▶ EXERCISE DETAILS: Could you copy every line of the data that contains the word "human"?

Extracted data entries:
== == ==
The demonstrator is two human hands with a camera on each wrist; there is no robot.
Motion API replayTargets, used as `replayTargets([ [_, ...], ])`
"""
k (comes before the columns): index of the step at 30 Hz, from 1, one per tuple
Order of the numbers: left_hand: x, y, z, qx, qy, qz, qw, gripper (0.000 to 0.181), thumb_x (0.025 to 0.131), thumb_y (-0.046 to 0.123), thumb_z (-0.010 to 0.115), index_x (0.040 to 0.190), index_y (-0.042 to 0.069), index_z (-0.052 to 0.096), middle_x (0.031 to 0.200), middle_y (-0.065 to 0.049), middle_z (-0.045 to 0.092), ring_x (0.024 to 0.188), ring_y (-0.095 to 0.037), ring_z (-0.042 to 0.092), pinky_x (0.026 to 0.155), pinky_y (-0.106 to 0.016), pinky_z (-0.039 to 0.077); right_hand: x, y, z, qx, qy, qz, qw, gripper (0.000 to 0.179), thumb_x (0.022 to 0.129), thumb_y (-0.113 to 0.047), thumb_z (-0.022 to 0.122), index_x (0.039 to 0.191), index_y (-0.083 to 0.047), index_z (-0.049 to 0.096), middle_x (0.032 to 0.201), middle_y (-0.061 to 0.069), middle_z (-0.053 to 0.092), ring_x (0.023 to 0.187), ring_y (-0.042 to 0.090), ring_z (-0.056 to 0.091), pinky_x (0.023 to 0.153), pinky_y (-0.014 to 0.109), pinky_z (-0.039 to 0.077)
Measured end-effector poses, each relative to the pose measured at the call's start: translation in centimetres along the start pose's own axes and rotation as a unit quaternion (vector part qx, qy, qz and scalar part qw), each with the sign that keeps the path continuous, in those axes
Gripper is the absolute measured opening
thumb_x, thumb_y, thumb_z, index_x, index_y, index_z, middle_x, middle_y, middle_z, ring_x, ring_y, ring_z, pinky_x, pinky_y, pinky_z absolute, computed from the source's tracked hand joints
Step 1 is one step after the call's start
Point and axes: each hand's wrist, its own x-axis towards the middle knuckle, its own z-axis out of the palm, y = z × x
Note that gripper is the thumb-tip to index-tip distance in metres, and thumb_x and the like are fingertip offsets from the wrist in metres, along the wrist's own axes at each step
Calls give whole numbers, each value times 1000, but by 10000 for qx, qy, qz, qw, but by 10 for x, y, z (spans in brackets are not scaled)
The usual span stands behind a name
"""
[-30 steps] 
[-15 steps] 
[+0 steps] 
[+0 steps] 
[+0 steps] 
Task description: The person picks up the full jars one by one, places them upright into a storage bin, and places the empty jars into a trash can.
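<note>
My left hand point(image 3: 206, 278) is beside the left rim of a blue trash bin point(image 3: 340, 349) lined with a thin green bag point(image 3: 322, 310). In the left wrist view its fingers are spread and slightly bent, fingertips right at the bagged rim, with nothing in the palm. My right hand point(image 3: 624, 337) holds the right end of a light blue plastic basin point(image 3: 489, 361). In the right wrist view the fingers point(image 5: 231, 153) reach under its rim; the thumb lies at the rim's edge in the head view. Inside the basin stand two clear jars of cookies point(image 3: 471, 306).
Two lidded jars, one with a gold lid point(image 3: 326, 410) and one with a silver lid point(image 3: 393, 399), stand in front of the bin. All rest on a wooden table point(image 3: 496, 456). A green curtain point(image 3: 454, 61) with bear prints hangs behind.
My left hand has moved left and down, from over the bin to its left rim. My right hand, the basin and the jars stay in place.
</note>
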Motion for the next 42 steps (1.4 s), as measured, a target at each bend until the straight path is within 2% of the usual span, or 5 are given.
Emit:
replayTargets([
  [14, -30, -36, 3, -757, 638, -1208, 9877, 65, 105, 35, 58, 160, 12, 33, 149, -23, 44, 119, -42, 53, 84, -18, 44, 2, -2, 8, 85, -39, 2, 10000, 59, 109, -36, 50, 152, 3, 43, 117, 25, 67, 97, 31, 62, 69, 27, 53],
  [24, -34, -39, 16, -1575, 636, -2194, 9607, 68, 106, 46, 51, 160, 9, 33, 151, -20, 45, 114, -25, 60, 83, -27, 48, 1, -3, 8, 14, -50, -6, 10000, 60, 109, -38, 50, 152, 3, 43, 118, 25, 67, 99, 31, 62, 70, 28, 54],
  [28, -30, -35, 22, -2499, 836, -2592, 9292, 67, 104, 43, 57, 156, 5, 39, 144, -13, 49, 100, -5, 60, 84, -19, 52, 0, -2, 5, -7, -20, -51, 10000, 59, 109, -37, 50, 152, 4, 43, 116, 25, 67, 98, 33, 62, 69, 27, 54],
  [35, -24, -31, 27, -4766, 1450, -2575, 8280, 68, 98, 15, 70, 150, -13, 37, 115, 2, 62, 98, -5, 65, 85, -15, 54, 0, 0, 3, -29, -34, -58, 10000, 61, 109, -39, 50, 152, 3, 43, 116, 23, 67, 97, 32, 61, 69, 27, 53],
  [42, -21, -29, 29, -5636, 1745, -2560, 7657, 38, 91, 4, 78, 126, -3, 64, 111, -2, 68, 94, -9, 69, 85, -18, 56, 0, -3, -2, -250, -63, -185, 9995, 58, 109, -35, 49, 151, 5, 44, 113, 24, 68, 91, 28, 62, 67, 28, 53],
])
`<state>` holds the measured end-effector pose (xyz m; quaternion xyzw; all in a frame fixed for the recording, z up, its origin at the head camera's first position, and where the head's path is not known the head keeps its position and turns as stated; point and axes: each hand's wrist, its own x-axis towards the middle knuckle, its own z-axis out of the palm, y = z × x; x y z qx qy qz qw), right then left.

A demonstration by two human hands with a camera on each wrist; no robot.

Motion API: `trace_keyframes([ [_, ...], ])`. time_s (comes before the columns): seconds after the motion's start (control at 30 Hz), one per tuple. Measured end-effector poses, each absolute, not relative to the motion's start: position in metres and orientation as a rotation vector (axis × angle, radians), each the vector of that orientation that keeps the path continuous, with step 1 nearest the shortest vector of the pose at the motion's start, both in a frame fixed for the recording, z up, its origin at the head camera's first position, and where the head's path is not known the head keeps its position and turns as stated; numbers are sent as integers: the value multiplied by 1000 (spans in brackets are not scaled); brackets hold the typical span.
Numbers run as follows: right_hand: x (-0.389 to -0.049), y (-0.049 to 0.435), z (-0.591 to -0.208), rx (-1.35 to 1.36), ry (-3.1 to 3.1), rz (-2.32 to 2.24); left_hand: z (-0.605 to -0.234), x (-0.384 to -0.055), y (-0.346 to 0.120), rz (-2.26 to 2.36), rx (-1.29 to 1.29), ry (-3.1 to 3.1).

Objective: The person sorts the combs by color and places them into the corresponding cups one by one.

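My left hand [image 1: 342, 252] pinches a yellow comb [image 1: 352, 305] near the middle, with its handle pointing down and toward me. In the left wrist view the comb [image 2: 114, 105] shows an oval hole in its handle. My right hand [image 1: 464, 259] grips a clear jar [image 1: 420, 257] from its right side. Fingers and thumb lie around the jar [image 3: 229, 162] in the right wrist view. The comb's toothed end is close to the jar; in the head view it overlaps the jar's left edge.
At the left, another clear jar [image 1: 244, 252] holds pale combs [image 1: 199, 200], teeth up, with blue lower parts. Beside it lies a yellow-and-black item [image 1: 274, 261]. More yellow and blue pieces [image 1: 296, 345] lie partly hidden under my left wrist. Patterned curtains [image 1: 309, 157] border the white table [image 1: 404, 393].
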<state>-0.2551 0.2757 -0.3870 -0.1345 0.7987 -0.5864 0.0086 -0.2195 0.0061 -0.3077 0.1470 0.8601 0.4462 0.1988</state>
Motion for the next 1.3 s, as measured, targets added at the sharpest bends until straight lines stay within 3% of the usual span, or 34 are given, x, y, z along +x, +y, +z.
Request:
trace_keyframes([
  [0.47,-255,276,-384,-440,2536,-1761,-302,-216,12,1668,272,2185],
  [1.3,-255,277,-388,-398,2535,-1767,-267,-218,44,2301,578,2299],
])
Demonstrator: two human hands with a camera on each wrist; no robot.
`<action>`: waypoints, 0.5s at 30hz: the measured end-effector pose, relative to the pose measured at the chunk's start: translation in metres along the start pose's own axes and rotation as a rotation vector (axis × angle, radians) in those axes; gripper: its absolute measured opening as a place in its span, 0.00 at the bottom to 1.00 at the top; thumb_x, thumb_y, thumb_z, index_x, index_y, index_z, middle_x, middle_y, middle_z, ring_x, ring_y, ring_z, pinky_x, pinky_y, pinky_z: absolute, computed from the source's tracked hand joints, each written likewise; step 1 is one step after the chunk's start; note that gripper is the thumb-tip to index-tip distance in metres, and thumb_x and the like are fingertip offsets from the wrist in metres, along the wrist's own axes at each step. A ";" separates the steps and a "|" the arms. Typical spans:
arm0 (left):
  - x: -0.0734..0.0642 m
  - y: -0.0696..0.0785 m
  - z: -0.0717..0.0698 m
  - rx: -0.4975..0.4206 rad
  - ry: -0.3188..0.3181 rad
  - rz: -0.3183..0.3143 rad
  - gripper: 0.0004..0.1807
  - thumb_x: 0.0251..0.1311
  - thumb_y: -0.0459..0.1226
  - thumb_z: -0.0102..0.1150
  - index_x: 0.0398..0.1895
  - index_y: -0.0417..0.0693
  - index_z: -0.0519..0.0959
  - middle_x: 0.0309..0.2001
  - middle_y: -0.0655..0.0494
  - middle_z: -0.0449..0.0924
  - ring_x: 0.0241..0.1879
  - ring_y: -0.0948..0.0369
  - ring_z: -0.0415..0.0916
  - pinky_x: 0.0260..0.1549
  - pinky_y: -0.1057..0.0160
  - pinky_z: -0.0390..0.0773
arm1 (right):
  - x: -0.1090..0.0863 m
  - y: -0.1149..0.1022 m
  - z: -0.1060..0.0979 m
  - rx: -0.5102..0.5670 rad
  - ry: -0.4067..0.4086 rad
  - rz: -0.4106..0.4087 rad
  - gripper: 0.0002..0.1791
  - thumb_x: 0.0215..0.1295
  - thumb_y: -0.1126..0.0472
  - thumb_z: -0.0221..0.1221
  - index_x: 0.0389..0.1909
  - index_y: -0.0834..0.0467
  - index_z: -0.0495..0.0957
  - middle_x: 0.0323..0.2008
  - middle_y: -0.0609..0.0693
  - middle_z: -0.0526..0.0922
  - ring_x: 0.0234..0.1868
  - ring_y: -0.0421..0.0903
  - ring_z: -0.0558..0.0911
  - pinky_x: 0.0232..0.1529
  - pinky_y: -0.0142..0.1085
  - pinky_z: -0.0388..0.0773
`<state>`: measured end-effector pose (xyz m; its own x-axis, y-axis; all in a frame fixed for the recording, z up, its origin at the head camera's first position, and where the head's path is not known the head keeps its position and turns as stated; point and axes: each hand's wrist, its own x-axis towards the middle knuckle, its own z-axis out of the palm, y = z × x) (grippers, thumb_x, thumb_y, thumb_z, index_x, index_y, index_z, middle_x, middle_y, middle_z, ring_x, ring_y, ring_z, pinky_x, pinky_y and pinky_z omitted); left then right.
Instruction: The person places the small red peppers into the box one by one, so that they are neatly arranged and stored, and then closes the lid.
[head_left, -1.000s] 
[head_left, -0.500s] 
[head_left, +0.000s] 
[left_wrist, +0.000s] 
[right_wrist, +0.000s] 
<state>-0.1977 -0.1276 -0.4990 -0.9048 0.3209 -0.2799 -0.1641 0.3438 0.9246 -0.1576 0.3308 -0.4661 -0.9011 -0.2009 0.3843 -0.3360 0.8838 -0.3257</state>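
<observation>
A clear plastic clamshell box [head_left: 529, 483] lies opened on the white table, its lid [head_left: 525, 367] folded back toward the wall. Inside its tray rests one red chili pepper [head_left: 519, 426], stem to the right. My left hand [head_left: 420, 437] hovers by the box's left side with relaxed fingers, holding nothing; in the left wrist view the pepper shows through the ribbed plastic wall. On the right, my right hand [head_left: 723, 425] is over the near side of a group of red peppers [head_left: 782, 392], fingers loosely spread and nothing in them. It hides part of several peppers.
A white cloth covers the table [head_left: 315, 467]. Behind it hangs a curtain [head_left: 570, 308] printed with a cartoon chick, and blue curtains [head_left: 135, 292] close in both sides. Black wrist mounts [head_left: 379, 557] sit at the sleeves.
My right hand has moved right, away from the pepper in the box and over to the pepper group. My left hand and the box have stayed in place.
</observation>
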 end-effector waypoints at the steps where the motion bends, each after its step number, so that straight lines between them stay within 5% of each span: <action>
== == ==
▶ EXERCISE RESULT:
The demonstrator is two human hands with a camera on each wrist; there is no robot.
A demonstration by two human hands with a camera on each wrist; no robot.
Demonstrator: two human hands with a camera on each wrist; no robot.

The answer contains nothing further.